Les droits des livreurs ne seront-ils plus bafoués ? Les eurodéputés ont voté, ce 2 février, en faveur d’un texte pour améliorer les conditions des travailleurs des plateformes comme Uber, Deliveroo ou JustEat. Les entreprises concernées devront verser un salaire et donner des avantages sociaux comme tous employés aux personnes jusqu’ici considérées comme « indépendantes ».


Cet épisode est disponible sur SpotifyApple PodcastsDeezerGoogle PodcastsAcast.

« La fête est finie pour Uber »

En séance plénière à Bruxelles, une majorité de 376 eurodéputés ont approuvé contre 212 et 15 abstentions la proposition qui sera négociée avec les Etats membres.

En décembre 2021, la Commission européenne a présenté une première version du texte. La proposition de règlement vise à fixer des règles identiques à l’échelle européenne afin de considérer les livreurs, les chauffeurs ou encore les coursiers des plateformes comme des salariés. Le texte précise qu’une présomption de salariat est obligatoire si une entreprise remplit au moins de deux des cinq critères : le fait qu’une plateforme fixe les niveaux de rémunération, supervise à distance les prestations, ne permet pas à ses employés de choisir leurs horaires ou de refuser des missions, impose le port d’uniforme, ou encore interdit de travailler pour d’autres entreprises.

Lors de leur étude du texte, les eurodéputés ont inclus une obligation de transparence sur le fonctionnement des algorithmes des applications. Les travailleurs pourront savoir comment ils sont supervisés et évalués notamment lors de la distribution des missions ou encore l’attribution de primes. Le texte va encore plus loin, en cas de litige avec une personne, c’est sur les entreprises que reposera la charge de prouver qu’elles n’emploient pas le travailleur.

Plusieurs eurodéputés ont fêté le vote de ce texte, Elisabetta Gualmini, socialistes et démocrates, qui a piloté les négociations sur la modification du texte, a salué une « victoire des droits des travailleurs exploités et vulnérables ». L’élue française Leïla Chaibi, Groupe de la Gauche au Parlement européen, s’est réjouie sur Twitter « La fête est finie pour Uber (…) Nous avons remporté cette bataille cruciale contre les lobbys des plateformes. »

Le résultat du scrutin souligne, cependant, combien il est difficile pour les États européens de se mettre d’accord sur les réglementations liées à l’emploi.

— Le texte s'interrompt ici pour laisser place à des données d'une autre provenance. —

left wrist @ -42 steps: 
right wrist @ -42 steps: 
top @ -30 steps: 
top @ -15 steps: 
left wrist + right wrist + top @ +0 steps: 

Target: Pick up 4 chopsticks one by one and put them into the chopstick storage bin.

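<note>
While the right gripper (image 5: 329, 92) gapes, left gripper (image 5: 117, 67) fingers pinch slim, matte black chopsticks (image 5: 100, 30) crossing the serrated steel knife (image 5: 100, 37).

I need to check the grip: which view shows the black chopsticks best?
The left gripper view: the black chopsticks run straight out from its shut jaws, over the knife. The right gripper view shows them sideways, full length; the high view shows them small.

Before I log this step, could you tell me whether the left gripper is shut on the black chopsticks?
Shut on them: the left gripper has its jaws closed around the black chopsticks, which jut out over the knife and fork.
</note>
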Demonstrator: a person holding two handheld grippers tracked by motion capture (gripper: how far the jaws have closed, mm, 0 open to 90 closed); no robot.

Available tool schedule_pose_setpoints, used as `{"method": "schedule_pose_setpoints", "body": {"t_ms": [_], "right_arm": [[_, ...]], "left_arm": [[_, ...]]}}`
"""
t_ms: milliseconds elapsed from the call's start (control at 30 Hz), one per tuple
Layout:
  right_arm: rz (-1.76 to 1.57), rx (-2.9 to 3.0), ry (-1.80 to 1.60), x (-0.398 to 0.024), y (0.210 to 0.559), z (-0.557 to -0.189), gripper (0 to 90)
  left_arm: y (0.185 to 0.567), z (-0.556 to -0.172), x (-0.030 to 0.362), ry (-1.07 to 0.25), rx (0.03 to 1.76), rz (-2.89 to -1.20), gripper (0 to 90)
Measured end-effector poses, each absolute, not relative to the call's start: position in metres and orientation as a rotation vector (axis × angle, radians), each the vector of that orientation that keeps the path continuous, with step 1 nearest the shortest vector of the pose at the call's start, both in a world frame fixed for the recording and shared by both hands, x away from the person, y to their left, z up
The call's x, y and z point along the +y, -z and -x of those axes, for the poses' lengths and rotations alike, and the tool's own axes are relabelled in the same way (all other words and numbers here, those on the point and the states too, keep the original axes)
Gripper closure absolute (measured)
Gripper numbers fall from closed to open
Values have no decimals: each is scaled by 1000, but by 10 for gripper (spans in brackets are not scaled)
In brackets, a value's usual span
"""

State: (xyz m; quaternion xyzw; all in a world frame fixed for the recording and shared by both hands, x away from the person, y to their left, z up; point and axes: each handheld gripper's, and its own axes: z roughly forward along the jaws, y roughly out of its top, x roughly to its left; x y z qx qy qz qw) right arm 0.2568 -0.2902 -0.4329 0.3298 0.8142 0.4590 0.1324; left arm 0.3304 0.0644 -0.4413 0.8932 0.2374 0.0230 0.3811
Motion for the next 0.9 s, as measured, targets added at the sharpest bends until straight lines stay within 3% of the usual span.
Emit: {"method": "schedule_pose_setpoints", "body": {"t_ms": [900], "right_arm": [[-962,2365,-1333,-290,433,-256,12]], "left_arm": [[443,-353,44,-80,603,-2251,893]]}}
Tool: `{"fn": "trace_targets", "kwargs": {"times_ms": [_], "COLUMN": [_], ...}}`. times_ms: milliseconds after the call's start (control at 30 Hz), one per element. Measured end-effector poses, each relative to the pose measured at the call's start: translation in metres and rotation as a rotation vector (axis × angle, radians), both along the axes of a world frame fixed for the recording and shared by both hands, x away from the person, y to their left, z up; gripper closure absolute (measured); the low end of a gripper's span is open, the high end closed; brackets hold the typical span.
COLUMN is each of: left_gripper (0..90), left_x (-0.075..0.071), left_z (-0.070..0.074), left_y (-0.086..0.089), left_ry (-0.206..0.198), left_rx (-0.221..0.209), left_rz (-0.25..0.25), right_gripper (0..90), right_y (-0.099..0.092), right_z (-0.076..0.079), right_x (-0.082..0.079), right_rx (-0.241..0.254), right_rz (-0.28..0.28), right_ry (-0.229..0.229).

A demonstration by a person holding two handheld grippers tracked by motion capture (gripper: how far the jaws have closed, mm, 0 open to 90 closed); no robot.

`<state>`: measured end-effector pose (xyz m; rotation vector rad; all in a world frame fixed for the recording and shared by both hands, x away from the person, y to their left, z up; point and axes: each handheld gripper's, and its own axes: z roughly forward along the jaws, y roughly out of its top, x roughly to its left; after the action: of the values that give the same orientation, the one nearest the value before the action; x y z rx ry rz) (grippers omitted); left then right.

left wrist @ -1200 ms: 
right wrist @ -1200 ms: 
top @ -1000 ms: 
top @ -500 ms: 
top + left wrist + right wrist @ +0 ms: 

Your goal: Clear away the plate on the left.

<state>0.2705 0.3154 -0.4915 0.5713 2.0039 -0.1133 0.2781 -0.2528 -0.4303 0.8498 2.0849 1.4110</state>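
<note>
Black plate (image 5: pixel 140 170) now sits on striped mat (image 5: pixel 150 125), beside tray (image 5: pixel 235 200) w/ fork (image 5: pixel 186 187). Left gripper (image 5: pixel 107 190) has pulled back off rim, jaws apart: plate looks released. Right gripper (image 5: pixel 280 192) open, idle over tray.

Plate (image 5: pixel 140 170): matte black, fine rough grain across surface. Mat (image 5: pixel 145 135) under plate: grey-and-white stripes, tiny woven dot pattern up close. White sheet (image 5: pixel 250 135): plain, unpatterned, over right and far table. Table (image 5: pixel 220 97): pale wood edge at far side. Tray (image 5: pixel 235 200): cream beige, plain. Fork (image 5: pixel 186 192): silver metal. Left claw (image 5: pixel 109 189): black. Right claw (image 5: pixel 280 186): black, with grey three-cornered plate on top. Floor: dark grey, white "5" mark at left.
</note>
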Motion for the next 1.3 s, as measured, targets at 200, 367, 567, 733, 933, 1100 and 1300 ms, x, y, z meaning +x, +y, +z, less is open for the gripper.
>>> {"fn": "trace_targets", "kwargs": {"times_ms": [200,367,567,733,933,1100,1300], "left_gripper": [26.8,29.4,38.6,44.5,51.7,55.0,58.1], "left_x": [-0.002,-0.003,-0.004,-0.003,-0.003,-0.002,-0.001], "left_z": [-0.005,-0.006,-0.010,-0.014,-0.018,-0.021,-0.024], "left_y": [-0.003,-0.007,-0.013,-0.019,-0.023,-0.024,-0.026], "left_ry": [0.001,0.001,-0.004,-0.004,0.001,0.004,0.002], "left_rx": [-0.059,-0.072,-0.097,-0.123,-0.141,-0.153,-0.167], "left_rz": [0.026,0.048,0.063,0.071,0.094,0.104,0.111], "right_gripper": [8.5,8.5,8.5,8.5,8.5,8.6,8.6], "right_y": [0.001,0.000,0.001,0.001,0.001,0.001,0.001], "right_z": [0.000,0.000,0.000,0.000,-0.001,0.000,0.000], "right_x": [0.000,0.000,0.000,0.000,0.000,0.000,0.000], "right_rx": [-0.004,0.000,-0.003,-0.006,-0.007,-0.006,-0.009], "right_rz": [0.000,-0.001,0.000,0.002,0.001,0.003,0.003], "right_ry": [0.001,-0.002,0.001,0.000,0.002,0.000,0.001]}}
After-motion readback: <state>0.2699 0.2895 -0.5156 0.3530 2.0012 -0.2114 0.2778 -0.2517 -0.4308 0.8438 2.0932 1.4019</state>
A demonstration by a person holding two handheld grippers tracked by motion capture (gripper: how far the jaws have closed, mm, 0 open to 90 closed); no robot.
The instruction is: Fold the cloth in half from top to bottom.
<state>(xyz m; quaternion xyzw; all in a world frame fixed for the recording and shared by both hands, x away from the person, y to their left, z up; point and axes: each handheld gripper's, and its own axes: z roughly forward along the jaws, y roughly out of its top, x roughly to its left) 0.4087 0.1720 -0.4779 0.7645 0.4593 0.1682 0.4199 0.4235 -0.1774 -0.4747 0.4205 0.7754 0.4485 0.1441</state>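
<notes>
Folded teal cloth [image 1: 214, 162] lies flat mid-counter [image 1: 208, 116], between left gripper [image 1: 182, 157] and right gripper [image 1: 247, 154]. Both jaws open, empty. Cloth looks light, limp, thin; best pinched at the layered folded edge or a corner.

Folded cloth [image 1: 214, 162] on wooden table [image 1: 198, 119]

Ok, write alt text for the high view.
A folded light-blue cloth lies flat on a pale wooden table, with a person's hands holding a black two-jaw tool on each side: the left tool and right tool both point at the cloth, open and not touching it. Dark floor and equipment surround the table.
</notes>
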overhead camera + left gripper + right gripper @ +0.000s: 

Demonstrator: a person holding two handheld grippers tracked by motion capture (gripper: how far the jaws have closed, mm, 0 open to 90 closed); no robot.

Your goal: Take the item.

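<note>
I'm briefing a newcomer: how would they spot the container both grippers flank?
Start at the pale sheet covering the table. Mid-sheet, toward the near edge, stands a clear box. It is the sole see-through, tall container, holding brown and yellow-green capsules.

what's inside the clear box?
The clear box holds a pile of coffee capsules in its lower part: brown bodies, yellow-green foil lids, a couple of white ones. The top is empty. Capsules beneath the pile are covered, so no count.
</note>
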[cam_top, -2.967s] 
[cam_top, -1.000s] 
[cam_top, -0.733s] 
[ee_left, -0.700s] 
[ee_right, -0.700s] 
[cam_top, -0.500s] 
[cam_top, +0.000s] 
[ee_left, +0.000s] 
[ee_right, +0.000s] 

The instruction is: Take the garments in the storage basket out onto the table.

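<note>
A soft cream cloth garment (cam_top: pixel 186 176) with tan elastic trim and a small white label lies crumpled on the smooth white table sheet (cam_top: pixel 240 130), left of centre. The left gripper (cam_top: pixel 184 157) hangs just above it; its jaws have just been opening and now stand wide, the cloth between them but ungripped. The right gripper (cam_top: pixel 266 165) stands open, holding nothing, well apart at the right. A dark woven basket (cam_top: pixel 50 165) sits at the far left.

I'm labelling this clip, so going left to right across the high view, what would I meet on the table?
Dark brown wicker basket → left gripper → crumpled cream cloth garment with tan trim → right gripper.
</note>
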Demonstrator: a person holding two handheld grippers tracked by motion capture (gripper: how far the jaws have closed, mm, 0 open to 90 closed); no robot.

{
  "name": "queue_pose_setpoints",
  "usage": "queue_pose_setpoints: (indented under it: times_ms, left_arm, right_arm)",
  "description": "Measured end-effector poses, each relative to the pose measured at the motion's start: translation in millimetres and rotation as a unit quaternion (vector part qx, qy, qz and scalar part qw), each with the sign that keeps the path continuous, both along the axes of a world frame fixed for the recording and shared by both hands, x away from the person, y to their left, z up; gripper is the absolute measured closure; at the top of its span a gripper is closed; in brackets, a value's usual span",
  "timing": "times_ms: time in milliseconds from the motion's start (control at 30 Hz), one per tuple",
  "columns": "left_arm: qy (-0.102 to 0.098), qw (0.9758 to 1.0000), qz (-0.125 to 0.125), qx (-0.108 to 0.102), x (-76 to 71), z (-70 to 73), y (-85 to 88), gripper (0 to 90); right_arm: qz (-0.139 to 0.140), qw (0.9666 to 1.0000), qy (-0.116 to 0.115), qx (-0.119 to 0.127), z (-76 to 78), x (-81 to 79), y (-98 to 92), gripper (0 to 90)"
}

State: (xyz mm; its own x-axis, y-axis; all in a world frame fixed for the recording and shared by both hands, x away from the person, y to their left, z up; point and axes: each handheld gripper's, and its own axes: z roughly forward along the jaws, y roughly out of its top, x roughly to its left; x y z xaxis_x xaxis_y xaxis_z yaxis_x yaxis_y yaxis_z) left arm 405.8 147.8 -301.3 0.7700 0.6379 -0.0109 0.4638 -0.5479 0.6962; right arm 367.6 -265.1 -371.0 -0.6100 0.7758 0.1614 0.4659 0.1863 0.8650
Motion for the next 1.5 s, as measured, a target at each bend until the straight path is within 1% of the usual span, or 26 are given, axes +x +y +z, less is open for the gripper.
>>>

Précurseurs, en 2021, l’Espagne et les Pays-bas, ont obligé les plateformes à considérer leurs travailleurs comme des employés. En septembre dernier, le gouvernement belge voulait imposer un salaire minimum pour les livreurs.

Une démarche inverse à celle de la France. Le gouvernement d’Emmanuel Macron prend le parti, depuis plusieurs années, de laisser prospérer avec peu de limitations les poids lourds comme Uber et Deliveroo mais aussi les start-up Frichti et Stuart. En juillet dernier, le président de la République française avait totalement assumé son soutien à Uber dans une réponse à une enquête, baptisée Uber Files, de plusieurs médias dont Le Monde. Ils ont mis en lumière la relation entre les institutions politiques et les multinationales ayant recours à des moyens colossaux pour modifier la loi à leurs avantages. Une commission d’enquête à ce sujet va être mise en place par la France Insoumise à l’Assemblée Nationale.

Plus de 500 entreprises et 28 millions de travailleurs sont concernés par le texte. Le Parlement, le Conseil et la Commission européenne assurent vouloir rédiger un texte final « équilibré ». Les plateformes s’opposent globalement à toute requalification importante des travailleurs. En 2021, lors de présentation du projet de directive, la fédération Delivery Platforms Europe, connue pour être l’un des principaux lobbys de ces services, redoutait une multiplication des procédures judiciaires avec « des conséquences désastreuses pour les emplois, les restaurants et l’économie ». En France, le tribunal prud’hommes de Lyon a condamné Uber a versé 17 millions d’euros à 139 chauffeurs VTC le 20 janvier. Ils avaient porté plainte pour être reconnus comme des salariés par la firme.